* ASSIGNMENT *
Report how many lines in the records below hold the word "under". Add nothing to the number.

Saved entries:
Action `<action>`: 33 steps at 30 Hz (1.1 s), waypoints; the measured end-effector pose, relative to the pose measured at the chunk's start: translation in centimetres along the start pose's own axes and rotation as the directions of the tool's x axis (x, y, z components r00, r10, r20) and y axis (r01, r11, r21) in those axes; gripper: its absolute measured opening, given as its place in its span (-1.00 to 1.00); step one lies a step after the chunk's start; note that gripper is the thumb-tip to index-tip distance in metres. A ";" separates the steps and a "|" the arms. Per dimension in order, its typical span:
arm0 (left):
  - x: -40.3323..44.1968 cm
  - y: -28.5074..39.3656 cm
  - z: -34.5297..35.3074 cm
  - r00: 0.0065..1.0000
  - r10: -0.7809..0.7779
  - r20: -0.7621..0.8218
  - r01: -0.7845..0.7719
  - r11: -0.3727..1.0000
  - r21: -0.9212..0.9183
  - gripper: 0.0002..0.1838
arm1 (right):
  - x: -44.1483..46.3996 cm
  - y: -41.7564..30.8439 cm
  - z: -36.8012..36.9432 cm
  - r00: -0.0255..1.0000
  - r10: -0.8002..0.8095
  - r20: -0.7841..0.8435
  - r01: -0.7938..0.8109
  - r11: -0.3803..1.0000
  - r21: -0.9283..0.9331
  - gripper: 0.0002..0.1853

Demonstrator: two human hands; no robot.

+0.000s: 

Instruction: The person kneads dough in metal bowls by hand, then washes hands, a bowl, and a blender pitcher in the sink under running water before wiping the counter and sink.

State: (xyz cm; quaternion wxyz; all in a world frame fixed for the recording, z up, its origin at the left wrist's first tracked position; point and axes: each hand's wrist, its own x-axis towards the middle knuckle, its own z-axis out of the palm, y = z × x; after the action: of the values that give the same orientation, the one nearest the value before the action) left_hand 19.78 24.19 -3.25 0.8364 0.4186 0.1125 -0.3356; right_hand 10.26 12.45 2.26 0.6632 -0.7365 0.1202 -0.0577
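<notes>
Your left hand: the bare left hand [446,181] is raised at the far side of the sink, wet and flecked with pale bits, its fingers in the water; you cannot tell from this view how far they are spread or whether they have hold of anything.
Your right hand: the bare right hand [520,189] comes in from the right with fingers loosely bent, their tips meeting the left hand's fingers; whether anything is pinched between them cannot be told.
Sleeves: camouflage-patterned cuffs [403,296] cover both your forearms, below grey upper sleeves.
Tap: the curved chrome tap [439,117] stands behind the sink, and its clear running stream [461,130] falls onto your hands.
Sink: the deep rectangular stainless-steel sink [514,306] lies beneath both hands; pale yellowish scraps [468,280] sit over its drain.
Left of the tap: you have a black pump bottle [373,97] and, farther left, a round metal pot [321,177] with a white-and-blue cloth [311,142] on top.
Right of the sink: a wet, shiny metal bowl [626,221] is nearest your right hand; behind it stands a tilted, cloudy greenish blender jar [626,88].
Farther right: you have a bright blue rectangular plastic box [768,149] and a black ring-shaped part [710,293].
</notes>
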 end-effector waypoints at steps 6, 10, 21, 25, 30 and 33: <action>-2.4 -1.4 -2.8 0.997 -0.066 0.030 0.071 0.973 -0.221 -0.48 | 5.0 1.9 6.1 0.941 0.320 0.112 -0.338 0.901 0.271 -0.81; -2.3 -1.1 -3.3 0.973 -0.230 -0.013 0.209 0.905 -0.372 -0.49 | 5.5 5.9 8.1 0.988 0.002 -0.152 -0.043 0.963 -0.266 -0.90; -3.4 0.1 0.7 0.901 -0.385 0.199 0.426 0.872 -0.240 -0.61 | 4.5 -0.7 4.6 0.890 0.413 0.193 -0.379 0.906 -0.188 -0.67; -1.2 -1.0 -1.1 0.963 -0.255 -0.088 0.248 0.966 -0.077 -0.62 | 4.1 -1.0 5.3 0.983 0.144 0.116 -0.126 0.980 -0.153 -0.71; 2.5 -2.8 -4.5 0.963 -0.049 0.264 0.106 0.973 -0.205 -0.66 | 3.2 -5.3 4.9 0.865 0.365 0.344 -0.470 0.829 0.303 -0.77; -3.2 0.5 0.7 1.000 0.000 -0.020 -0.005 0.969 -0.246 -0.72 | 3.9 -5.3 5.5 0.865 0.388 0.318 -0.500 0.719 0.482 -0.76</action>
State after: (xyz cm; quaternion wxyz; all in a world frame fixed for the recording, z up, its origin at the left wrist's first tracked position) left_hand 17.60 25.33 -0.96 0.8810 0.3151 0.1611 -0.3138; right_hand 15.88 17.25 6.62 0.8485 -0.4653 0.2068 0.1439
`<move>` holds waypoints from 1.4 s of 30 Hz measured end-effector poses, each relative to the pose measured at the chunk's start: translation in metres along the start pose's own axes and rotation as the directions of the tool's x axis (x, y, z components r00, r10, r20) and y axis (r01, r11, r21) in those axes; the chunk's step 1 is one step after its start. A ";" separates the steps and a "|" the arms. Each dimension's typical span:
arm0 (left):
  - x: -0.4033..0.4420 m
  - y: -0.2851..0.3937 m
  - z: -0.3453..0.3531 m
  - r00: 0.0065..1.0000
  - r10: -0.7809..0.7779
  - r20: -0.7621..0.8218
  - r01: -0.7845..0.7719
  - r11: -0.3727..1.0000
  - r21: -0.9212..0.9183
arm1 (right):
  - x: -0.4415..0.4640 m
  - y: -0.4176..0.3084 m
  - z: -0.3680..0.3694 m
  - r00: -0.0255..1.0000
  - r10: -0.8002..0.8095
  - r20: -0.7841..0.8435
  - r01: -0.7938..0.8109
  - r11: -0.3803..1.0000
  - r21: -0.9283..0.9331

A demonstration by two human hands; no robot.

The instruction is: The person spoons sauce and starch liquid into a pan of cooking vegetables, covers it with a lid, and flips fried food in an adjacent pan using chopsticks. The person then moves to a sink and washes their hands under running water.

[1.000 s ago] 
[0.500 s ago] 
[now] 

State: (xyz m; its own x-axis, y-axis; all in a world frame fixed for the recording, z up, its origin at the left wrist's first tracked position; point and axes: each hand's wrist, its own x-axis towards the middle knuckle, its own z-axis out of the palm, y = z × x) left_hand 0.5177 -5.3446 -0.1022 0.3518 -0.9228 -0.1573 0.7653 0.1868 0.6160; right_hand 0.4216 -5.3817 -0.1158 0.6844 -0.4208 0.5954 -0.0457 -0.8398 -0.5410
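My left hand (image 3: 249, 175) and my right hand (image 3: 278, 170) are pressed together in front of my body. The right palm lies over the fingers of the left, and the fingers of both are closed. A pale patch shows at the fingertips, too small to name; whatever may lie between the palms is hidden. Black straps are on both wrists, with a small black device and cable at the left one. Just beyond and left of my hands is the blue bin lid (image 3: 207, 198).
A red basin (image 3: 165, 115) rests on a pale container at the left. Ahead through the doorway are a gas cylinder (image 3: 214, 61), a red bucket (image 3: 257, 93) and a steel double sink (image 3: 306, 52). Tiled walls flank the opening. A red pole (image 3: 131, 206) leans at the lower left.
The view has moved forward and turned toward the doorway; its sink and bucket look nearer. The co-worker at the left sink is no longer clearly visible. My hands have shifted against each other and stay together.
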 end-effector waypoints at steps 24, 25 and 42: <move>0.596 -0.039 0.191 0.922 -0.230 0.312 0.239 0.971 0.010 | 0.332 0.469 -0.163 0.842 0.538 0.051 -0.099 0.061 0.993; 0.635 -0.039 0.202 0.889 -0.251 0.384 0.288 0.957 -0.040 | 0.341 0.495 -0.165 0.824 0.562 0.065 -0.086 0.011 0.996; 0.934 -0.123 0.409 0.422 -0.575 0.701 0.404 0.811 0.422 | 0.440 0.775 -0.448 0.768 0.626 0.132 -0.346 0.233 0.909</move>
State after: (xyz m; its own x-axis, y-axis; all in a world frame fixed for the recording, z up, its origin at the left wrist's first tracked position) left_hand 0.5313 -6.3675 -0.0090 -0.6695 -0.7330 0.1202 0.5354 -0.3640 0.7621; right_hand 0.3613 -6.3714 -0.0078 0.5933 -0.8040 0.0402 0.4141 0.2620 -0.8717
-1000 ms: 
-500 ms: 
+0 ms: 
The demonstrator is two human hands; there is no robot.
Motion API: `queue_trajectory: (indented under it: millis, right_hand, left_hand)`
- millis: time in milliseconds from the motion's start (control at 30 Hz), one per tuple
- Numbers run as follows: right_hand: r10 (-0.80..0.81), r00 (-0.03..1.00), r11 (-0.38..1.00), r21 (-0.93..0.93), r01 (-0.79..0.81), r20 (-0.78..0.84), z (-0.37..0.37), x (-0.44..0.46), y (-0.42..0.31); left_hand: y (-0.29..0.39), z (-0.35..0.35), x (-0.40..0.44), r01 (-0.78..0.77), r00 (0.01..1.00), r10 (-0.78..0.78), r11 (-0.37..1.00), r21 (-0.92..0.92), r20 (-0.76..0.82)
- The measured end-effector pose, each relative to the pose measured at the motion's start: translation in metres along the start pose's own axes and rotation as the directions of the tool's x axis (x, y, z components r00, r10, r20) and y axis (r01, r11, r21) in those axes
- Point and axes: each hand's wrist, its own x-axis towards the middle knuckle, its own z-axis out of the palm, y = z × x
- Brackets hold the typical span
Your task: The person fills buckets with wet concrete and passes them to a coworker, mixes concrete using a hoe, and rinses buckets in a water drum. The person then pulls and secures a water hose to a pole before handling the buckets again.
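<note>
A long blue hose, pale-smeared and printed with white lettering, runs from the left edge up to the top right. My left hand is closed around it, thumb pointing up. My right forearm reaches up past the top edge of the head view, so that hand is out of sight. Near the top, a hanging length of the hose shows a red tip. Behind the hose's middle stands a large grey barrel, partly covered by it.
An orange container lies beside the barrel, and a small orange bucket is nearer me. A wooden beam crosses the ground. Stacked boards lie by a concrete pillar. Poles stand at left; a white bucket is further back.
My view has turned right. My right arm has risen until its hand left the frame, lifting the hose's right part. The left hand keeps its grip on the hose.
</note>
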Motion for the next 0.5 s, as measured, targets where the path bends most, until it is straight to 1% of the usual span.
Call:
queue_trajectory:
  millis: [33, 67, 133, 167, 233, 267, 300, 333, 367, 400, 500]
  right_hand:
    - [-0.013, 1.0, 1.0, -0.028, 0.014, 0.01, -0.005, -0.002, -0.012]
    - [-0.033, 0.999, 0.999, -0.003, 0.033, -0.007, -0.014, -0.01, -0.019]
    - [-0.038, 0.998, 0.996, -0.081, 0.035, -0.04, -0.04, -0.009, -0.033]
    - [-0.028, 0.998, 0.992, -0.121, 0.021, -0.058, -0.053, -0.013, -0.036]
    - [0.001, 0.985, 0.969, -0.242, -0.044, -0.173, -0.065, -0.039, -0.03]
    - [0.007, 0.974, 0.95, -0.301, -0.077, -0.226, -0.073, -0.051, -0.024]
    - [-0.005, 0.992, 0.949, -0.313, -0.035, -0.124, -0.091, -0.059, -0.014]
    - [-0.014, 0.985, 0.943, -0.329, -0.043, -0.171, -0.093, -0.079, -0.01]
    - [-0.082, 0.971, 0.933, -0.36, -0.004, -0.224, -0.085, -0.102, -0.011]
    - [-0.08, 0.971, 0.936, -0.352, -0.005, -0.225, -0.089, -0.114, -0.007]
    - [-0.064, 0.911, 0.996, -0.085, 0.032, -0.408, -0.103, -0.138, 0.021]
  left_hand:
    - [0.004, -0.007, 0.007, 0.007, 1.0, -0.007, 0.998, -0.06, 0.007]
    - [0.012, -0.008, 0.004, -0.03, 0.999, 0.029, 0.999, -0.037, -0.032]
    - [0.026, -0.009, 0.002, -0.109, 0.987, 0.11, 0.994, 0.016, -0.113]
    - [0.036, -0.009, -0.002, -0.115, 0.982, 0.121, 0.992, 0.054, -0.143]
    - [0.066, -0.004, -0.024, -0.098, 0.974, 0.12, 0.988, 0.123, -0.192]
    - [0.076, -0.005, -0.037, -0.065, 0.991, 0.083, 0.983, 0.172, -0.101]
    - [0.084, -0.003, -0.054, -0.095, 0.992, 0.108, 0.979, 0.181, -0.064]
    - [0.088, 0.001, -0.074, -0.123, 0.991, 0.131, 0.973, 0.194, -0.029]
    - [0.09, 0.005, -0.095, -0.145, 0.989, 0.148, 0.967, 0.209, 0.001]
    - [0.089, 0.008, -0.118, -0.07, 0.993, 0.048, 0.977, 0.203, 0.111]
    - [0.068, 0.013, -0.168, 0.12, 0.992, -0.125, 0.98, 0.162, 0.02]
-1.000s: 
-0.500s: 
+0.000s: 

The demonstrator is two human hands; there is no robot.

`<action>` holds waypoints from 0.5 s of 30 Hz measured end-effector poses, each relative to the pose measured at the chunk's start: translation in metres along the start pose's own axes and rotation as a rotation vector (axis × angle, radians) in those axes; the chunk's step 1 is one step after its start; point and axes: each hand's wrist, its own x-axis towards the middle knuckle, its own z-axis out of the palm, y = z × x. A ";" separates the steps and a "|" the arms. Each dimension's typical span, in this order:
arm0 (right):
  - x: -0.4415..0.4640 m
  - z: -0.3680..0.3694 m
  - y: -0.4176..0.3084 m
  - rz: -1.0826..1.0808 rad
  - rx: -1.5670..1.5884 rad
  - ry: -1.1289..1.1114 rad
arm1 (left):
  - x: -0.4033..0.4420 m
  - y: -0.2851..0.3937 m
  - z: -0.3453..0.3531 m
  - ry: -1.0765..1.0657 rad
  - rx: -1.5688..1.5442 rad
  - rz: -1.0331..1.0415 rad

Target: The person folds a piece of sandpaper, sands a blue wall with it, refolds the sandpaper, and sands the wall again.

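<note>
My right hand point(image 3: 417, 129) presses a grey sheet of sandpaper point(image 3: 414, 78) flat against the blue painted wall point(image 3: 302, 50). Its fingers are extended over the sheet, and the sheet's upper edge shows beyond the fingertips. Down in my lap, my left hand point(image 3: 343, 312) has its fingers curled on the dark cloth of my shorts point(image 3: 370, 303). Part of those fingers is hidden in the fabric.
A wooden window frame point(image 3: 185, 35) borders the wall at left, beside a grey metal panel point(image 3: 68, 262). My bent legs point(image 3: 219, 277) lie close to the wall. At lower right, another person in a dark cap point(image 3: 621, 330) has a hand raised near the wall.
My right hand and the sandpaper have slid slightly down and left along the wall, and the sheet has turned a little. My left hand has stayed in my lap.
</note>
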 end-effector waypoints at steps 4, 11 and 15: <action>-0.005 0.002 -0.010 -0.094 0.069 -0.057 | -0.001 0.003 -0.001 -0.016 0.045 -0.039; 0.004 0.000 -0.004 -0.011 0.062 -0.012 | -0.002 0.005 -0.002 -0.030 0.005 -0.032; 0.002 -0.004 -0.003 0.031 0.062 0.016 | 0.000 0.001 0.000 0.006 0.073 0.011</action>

* EXPECTED ANSWER *
3